Apple Computer Inc. issued an update on Friday to fix a reported security hole in its Safari Web Browser. The vulnerability, which was classified as “Extremely Critical” by security firm Secunia, allowed the execution of malicious code on the users computer.
“Apple takes security very seriously and works quickly to address potential threats as we learn of them — in this case, before there was any actual risk to our customers,” said Philip Schiller, Apple’s senior vice president of Worldwide Product Marketing, in a statement. “While no operating system can be completely immune from all security issues, Mac OS X’s UNIX-based architecture has so far turned out to be much better than most.”
The vulnerability, which has been confirmed using Safari 1.2.1 (v125.1) and Internet Explorer 5.2, made it “possible to place arbitrary files in a known location, including script files, on a user’s system if the Safari browser has been configured to (“Open “safe” files after download”) (default behavior) by asking a user to download a “.dmg” (disk image) file,” according to Secunia’s advisory.

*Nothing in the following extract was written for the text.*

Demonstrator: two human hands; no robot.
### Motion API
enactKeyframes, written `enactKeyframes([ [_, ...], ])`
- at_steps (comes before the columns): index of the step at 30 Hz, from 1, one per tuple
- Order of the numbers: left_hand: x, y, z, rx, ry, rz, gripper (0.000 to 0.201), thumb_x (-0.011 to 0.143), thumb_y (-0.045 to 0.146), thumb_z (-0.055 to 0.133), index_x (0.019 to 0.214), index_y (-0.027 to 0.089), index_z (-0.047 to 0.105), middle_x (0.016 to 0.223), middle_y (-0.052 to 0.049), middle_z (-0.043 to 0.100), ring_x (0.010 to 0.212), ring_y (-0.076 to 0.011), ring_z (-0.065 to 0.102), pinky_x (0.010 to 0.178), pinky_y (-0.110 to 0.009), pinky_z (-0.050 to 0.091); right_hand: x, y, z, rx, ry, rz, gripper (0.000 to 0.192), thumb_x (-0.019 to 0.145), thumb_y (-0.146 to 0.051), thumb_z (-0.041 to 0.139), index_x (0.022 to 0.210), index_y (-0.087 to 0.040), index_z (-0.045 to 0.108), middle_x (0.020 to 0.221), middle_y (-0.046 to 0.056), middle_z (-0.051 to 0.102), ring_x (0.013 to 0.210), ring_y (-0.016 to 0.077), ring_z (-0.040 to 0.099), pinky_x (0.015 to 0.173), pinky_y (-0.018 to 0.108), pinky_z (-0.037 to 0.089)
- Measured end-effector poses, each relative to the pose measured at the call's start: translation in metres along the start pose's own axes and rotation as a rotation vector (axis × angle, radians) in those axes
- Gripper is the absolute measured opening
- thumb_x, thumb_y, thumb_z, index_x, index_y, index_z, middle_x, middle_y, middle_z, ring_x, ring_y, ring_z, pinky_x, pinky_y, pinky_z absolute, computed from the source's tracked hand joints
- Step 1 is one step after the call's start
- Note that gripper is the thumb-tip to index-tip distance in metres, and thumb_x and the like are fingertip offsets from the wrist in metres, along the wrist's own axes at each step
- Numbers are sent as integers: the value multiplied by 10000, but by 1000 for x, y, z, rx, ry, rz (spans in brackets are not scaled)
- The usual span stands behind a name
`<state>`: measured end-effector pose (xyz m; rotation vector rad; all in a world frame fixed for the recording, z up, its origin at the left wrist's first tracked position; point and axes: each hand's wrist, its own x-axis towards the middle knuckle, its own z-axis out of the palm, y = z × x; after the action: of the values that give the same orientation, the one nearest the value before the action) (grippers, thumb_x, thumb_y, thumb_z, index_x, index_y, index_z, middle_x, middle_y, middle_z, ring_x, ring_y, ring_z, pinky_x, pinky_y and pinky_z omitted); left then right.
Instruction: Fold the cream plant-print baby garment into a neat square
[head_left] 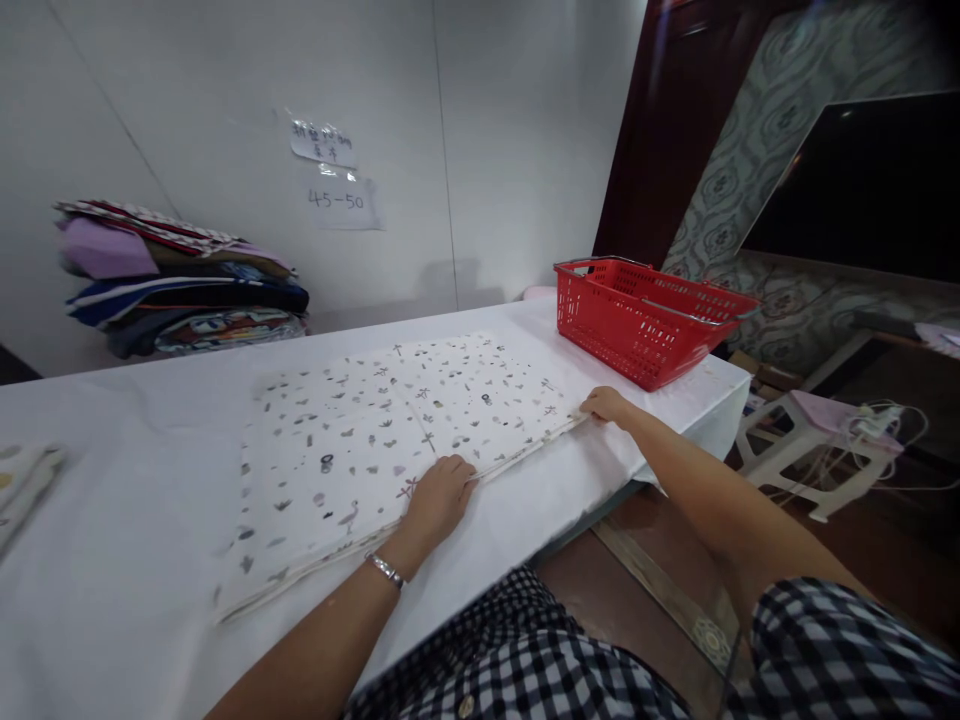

While acknowledging the vulnerability, industry security analysts felt that people would not be at high-risk because exploit writers typically focus on writing such code for the higher-profile Windows-based computers.
“It seems to be that people just don’t write exploits for the Mac because they’re not as popular and they [the exploit writers] don’t get much bang for the buck,” Bruce Schneier, CTO of Counterpane Internet Security Inc., told MacCentral. “Historically these aren’t that big of a deal, but that could change.”
Security Update 2004-05-24 version 1.0 is available via the Software Update control panel.